Take the entries that follow and return exactly the lines from the one holding "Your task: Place" through the one holding "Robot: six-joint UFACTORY", both included. Nothing else is needed.
** Opening Data for this exercise block **
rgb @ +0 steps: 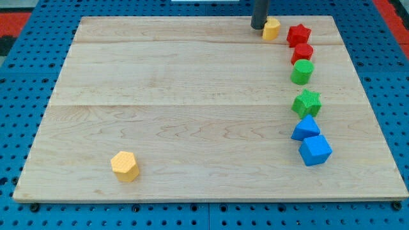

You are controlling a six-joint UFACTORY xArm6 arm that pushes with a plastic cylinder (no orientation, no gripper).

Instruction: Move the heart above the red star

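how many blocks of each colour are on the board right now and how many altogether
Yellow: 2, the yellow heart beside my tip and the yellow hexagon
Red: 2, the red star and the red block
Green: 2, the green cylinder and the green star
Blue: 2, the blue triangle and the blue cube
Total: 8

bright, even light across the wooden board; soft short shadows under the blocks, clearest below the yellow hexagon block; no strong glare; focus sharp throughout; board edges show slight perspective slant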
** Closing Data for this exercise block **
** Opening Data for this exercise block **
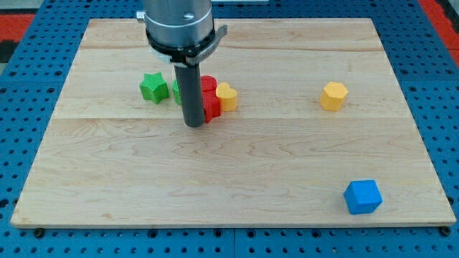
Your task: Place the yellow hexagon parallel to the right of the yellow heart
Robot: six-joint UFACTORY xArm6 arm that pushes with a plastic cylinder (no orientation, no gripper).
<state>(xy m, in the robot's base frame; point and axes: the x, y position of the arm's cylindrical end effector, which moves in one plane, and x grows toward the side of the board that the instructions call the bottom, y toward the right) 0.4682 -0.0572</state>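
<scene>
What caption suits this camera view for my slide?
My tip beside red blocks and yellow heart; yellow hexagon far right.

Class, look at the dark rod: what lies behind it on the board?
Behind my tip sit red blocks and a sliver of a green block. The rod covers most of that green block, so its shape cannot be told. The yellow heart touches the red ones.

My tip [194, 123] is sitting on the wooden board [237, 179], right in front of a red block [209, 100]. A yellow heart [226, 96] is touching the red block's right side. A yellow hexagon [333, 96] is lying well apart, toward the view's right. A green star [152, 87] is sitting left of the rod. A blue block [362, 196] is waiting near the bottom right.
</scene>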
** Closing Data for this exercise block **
• **Reply**:
Your task: Place the yellow hexagon parallel to the right of the yellow heart
Robot: six-joint UFACTORY xArm6 arm that pushes with a plastic cylinder (no orientation, no gripper).

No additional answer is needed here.